**What to work on:**
Whichever lines of the entries hold the word "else" should be identified and copied.

Stored dataset items:
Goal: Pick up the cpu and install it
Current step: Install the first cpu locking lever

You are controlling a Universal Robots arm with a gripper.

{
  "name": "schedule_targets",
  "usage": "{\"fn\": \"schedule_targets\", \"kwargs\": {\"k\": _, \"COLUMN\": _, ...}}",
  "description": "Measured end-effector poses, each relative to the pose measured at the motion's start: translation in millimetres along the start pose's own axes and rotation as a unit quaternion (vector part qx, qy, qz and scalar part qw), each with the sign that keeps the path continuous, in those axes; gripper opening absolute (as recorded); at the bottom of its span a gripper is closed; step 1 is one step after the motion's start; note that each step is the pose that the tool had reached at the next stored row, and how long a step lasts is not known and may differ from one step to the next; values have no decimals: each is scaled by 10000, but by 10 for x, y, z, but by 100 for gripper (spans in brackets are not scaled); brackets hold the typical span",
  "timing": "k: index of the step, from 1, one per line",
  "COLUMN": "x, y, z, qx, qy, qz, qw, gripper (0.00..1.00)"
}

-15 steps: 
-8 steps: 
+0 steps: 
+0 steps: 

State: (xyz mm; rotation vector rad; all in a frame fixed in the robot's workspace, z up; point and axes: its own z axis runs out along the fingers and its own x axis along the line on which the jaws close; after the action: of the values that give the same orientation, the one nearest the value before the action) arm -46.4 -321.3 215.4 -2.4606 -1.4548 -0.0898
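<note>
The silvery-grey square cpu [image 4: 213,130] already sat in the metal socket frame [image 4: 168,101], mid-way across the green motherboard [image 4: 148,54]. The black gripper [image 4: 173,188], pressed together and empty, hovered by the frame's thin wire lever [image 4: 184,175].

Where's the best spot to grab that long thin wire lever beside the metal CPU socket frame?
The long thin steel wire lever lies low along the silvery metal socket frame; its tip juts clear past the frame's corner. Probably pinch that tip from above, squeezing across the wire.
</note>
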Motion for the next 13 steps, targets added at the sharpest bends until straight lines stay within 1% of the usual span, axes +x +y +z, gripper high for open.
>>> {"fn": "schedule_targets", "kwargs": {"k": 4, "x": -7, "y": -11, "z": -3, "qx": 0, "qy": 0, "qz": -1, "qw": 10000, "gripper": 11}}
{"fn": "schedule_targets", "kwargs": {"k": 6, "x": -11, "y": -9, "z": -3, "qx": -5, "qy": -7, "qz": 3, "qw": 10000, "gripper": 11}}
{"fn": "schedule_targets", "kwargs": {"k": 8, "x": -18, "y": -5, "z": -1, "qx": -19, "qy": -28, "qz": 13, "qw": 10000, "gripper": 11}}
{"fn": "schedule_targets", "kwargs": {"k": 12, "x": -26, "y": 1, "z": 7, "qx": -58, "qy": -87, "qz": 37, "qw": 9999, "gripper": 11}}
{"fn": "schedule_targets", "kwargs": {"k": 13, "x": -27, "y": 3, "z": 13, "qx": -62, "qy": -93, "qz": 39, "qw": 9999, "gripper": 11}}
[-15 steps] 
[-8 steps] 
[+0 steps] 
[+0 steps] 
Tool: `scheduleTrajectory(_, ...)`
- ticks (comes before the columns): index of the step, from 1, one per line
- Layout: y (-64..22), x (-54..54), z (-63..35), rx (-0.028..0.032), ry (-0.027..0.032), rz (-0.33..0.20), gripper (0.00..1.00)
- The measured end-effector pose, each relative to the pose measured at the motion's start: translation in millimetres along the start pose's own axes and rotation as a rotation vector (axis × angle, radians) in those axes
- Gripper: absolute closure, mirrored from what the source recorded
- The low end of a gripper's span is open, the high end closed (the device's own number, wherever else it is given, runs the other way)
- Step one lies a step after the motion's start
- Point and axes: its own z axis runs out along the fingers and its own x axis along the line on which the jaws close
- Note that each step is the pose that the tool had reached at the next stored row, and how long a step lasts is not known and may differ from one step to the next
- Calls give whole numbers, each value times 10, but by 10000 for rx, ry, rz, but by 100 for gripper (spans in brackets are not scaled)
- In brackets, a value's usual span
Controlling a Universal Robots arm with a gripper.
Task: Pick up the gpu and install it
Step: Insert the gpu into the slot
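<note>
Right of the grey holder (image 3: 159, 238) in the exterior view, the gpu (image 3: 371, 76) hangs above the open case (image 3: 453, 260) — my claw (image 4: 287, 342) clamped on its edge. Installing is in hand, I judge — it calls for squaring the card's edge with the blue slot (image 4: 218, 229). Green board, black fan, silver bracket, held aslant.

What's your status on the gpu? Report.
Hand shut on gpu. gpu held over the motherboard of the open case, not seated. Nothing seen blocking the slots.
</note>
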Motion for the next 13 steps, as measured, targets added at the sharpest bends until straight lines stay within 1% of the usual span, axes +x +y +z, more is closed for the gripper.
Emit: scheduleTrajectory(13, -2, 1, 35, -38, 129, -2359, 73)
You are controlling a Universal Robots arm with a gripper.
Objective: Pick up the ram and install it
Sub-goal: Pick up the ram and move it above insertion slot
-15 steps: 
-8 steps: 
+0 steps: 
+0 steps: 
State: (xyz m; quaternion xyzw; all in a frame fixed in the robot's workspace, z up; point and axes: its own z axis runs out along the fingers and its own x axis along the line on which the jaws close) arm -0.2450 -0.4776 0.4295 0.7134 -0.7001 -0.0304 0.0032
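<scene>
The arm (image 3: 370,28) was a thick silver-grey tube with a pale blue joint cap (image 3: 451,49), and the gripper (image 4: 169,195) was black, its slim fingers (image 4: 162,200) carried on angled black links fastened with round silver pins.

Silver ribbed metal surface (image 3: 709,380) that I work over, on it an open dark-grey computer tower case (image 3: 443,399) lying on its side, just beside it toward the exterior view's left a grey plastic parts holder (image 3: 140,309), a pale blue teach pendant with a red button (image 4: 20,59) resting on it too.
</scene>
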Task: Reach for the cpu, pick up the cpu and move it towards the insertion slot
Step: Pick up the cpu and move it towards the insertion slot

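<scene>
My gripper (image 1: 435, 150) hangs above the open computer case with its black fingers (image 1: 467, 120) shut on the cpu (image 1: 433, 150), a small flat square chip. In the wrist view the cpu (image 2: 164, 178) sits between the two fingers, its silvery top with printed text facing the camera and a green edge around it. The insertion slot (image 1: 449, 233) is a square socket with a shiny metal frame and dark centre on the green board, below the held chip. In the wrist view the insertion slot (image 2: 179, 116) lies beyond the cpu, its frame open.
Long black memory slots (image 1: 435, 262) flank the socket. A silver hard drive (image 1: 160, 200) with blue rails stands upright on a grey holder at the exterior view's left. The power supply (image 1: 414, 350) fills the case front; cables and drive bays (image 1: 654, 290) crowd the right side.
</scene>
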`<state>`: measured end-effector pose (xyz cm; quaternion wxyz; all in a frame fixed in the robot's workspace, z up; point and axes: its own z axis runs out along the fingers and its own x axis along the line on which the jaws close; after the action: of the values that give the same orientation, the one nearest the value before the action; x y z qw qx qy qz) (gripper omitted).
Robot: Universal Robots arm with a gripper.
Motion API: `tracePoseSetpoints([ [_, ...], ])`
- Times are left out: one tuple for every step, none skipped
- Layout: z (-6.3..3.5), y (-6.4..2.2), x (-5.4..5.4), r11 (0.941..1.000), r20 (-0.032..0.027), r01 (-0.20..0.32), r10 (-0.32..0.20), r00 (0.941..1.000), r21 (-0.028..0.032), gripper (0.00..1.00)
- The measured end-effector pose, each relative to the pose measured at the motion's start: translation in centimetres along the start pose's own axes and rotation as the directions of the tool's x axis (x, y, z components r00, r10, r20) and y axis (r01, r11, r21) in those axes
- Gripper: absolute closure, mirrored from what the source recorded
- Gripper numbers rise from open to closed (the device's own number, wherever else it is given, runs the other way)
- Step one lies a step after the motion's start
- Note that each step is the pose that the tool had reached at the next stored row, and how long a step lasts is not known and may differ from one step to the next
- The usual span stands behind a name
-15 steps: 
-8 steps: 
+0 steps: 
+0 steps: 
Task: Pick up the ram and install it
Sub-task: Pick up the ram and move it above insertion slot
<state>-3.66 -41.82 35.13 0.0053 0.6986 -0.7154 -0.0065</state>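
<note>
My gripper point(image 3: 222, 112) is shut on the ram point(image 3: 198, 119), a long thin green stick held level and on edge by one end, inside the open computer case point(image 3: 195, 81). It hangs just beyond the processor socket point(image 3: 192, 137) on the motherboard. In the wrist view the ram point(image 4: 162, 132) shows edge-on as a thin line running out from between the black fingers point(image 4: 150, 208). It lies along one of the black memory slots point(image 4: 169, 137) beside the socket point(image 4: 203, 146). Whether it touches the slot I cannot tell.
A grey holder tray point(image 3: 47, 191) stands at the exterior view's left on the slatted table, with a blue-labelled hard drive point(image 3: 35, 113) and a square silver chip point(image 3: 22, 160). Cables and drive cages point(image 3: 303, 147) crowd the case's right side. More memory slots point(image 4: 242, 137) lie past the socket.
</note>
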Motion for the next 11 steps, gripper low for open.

**Answer for the task:**
- The low end of a gripper's span is open, the high end closed (the device's own number, wherever else it is given, runs the other way)
- Gripper numbers rise from open to closed (the device's own number, wherever else it is given, runs the other way)

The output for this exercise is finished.